§ **Problem statement**
With the pictures left out, print exactly the lines below that run from the one containing "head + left" through the one containing "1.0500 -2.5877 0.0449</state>".

§ **Provided data**

━━━

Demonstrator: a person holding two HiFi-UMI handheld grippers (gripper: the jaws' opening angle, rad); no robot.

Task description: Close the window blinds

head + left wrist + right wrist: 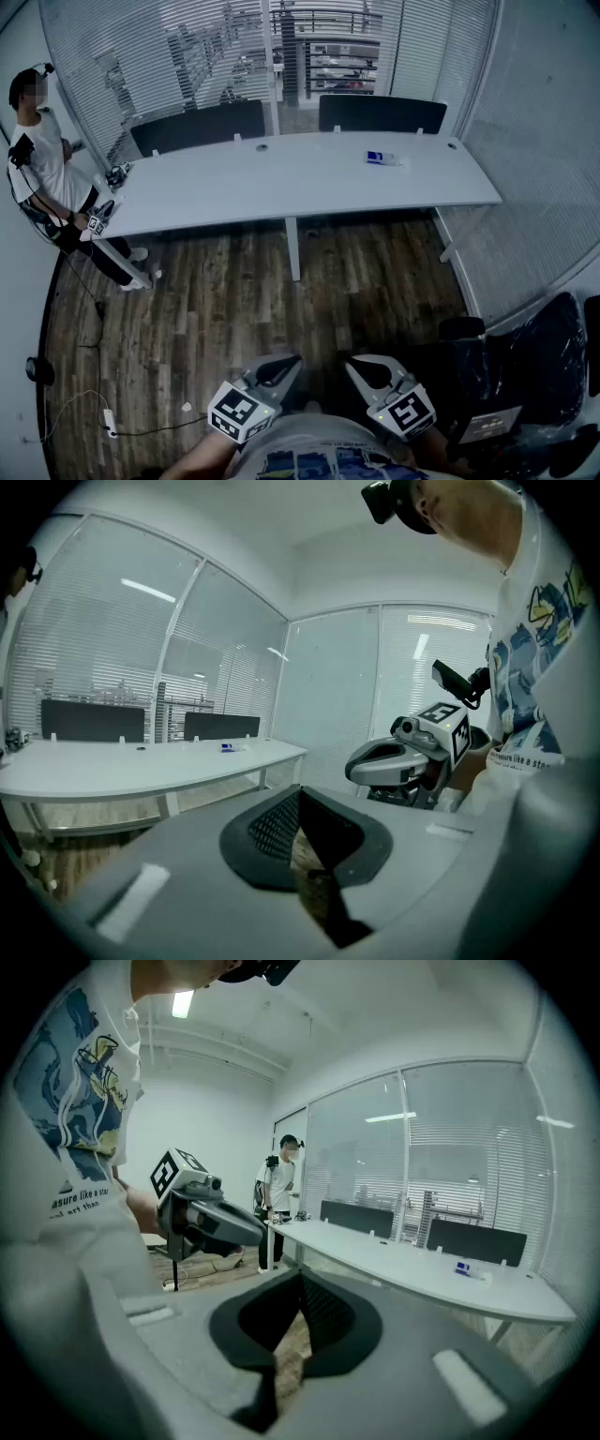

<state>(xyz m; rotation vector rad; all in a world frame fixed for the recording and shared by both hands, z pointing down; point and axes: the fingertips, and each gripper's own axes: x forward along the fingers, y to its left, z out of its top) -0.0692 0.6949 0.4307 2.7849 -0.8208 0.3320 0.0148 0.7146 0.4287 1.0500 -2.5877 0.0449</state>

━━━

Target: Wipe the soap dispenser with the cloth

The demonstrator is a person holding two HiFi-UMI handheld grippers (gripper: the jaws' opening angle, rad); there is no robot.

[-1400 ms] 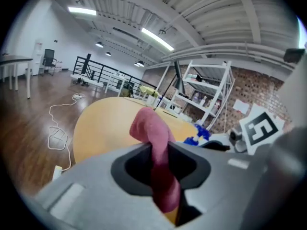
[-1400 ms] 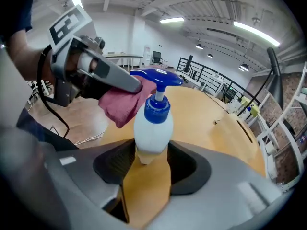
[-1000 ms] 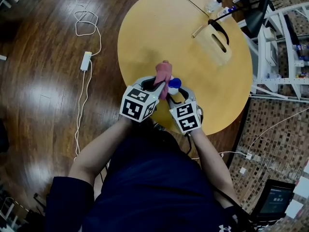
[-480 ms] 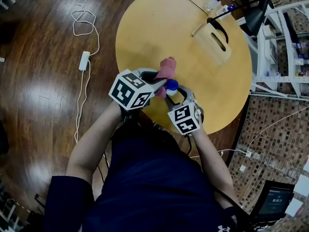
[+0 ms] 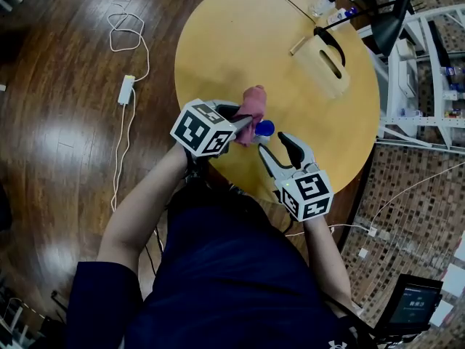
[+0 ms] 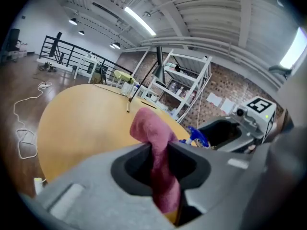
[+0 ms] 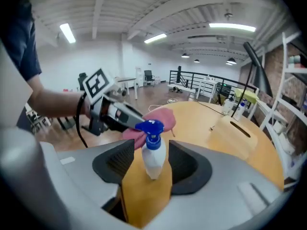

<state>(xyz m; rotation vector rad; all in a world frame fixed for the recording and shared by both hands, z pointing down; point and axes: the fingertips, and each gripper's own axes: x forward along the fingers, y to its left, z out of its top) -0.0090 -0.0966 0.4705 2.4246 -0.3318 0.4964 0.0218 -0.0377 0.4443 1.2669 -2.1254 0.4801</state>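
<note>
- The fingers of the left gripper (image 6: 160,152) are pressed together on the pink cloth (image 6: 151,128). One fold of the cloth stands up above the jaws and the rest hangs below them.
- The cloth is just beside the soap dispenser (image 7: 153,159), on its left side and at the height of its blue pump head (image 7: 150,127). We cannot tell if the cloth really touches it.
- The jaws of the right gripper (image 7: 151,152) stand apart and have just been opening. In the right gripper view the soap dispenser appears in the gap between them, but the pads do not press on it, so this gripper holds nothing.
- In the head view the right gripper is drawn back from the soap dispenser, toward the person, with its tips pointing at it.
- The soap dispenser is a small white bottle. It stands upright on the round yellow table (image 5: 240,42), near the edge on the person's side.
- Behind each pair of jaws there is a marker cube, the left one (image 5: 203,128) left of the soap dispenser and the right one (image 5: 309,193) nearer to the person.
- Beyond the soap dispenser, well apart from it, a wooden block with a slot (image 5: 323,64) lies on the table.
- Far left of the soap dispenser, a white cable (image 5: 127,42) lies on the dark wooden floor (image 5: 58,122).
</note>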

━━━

§ **Response area**
head + left wrist + right wrist: 

<state>(xyz m; rotation vector rad; all in a world frame fixed for the recording and shared by both hands, z pointing down; point and axes: the fingertips, and each gripper's own axes: x forward along the fingers, y to its left, z out of its top) -0.0692 0.6949 0.4307 2.7849 -0.8208 0.3320 0.0148 0.7146 0.4287 1.0500 -2.5877 0.0449</state>

The output is complete as it stands.